【絵本】しずかなしずかなみずうみ(1歳~)

絵本

作・絵:やまだうたこ 出版:大日本図書

静かな湖にやってくる生き物たち。

生き物たちは、静かな湖で思い思いに遊びます。

その静けさと賑やかさの往復が、なんとも楽しい絵本です。

あらすじ

静かな湖がありました。

そこへアヒルの親子がやってきて・・・

湖を泳ぎます。

静かな湖にウサギとその友だちがやってきました。

ウサギたちは、花を耳につけ、おめかしすると、湖の鏡をのぞきこみます。

静かな湖に、3匹の子ブタの兄弟がやってきました。

子ブタたちは、コップに湖の水をすくうと、ごくごくと飲みました。

静かな湖に子どものゾウがやってきました。

湖に入ると・・・。

『しずかなしずかなみずうみ』の素敵なところ

  • 生き物たちが次々にやってくる繰り返し
  • 生き物の行動に合わせ変化する静かな湖
  • 最後に出てくる湖の本当の姿

生き物たちが次々にやってくる繰り返し

この絵本のまず楽しいところは、次々と湖に生き物たちがやってくるところでしょう。

さらに、そのどれもが知っている生き物ばかり。

場面ごとに出てくる色々な生き物を見るたび子ども達は、

「ウサギさんだ!」

「ゾウさん!」

「ガーガー!」

など、まるで友だちと会ったかのような、楽しい反応を返してくれることでしょう。

そんな生き物たちは、ただ出てくるだけではなく、湖でそれぞれに行動を起こします。

このバリエーションが豊富なのも、この絵本の楽しいところ。

アヒルは泳ぎ、

ウサギはおめかしをし、

子ブタは水を飲む・・・

と、それぞれにまったく違う湖の楽しみ方をしています。

これにも子どもたちは、

「泳いでるねー」

「ウサギさんかわいい!」

など、楽しそうな反応を返します。

この、よく知っている生き物たちが次々とやってきて、その生き物のイメージにぴったりな行動を取るという繰り返しが、この絵本のわかりやすく、とても楽しい素敵なところです。

生き物の行動に合わせ変化する静かな湖

こんな風に、色々な生き物たちがやってくる静かな湖。

ですが、実はずっと静かな湖ではありません。

生き物たちがやってくるたび、静かな湖から変化しているのです。

アヒルなら「すいすい すすすー たのしい みずうみ」

ウサギなら「きらきら ちらちら きれいな みずうみ」

というように。

この静かな湖が、生き物たちの行動により変化するのも、この絵本のとてもおもしろいところです。

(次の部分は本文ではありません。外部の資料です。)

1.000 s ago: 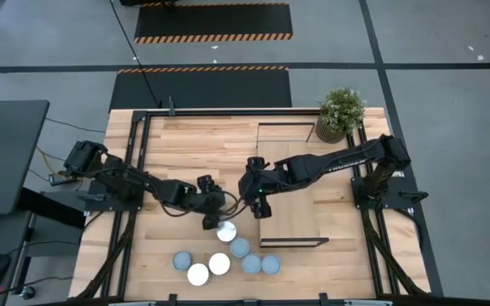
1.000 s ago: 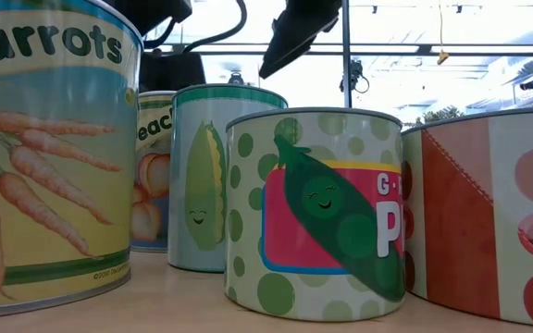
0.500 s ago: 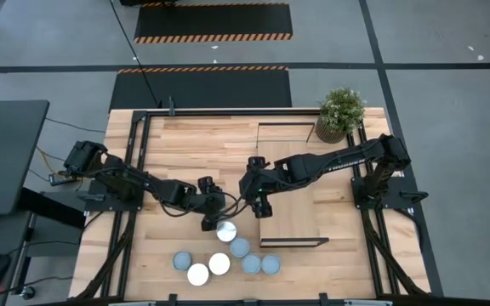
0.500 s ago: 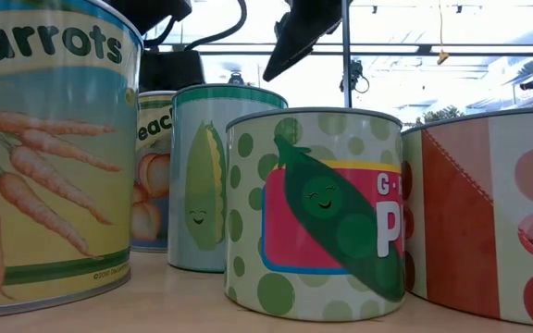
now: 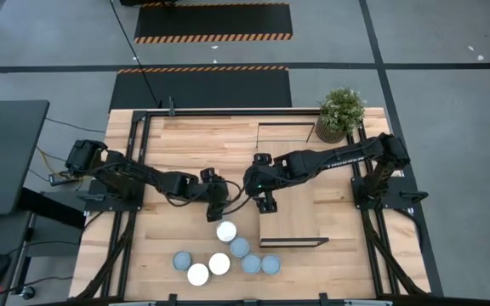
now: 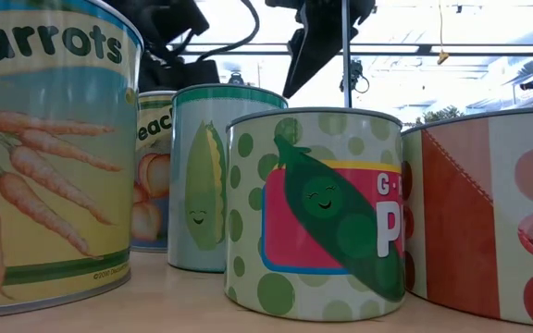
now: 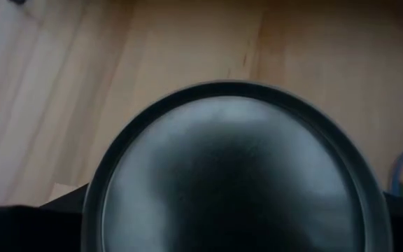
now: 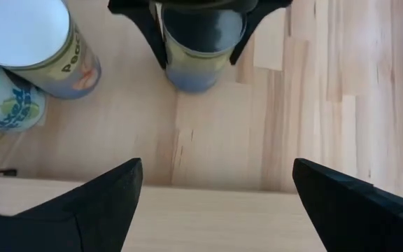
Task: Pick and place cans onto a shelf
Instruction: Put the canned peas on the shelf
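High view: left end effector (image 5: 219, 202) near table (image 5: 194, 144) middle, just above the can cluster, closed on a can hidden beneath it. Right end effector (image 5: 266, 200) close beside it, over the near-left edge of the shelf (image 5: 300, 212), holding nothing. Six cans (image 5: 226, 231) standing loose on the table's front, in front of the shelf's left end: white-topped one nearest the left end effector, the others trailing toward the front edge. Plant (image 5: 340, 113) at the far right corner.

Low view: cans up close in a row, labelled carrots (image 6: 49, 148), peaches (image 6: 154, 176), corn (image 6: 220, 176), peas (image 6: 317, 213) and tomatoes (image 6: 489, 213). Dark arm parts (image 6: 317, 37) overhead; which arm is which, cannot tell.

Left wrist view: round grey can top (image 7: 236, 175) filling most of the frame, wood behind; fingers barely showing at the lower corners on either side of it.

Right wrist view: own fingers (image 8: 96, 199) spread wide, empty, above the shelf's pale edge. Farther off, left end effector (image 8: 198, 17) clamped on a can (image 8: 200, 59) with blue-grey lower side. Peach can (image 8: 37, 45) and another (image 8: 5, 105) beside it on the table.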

ずっと同じ湖だけれど、そこでの過ごし方で、全然違う湖へ変化する。

その中で、自然と「たのしい」「きれいな」「おいしい」などの、形容詞に触れることで、表現の幅が広がっていくことでしょう。

これは、最初から最後まで、同じ湖を見続けているからこその変化のおもしろさや、そこへの気付きなのだと思います。

また、変化から「静かな湖」に戻るという、場面の切り替えもおもしろく、子ども達の気持ちを自然と切り替えてくれます。

この、「静かな湖」と「変化した湖」を往復する繰り返しも、子ども達の集中力を高め、楽しさを盛り上げてくれる素敵なところです。

最後に出てくる湖の本当の姿

さて、最後に出てくる生き物は、元々この湖に住んでいる生き物たちでした。

そんな生き物たちにとっての、この湖の見え方も、この絵本のとても素敵なところです。

外から見る湖は「静かな湖」ですが、そこに暮らしている生き物にとっては違うみたい。

外からの視点と、中からの視点の違いのおもしろさに、この生き物たちは気付かせてくれます。

この湖の見え方が正反対で、それがなんともおもしろい。

この絵本を見たら、散歩で行く公園の池なども、外から見ると静かに見えるけど、実は静かな池じゃないと、新たな視点で見えてくるかもしれません。

中からの視点と、外からの視点、両方で同じ湖を見ることができるのも、この絵本のとても素敵でおもしろいところです。

二言まとめ

静かな湖へ次々とやってくる生き物たちと、その行動に合わせた湖の変化がおもしろい。

同じ湖が持つ、様々な顔に気付かせてくれる絵本です。